#### YOUR GOAL:
Only the lines from the "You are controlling" line through the last line of the material below belong in the answer, reproduced exactly and with no pictures.

#### SUPPLIED DATA:
·····

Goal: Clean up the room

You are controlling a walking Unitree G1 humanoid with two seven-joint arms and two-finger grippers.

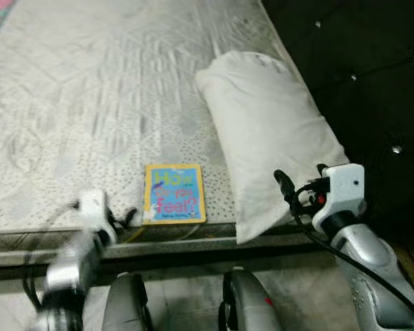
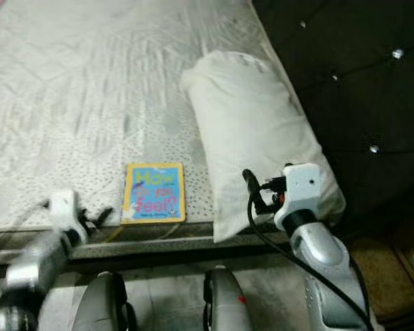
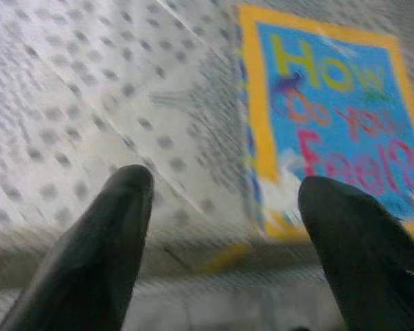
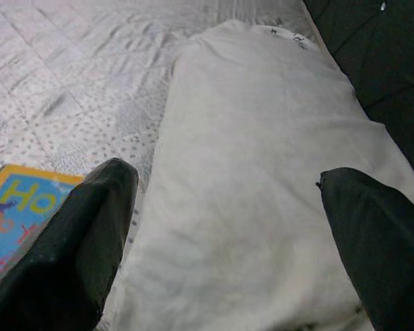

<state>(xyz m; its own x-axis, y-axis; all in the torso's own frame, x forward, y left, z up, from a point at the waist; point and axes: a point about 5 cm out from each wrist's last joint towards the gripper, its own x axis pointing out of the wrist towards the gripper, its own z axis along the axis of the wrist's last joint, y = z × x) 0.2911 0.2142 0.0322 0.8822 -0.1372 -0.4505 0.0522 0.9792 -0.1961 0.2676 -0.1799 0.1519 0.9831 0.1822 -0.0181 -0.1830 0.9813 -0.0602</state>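
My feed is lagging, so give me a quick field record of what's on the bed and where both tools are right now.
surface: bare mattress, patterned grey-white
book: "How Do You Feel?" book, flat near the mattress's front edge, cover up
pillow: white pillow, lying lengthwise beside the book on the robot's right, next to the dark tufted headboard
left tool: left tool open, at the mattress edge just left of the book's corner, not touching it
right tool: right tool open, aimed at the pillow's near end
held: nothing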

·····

#### OUTPUT OF THE EXERCISE:
You are controlling a walking Unitree G1 humanoid with two seven-joint arms and two-finger grippers.


<state>(xyz m; its own x-axis, y-axis; all in the torso's own frame, x forward, y left, z up, from a point at the waist; point and axes: a point about 5 cm out from each wrist's last joint towards the gripper, its own x axis pointing out of the wrist towards the gripper, its own z axis along the axis of the wrist's last joint, y = z × x) 0.2911 0.2142 0.0322 0.8822 -0.1372 -0.4505 0.0522 0.9792 -0.1961 0.2676 -0.1799 0.1519 0.9831 0.1822 -0.0181 -0.1830 0.9813 -0.0602</state>
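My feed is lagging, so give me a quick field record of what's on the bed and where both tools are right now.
surface: bare mattress, patterned grey-white
book: "How Do You Feel?" book, flat near the mattress's front edge, cover up
pillow: white pillow, lying lengthwise beside the book on the robot's right, next to the dark tufted headboard
left tool: left tool open, at the mattress edge just left of the book's corner, not touching it
right tool: right tool open, aimed at the pillow's near end
held: nothing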

There is no more to the output, and the exercise is done.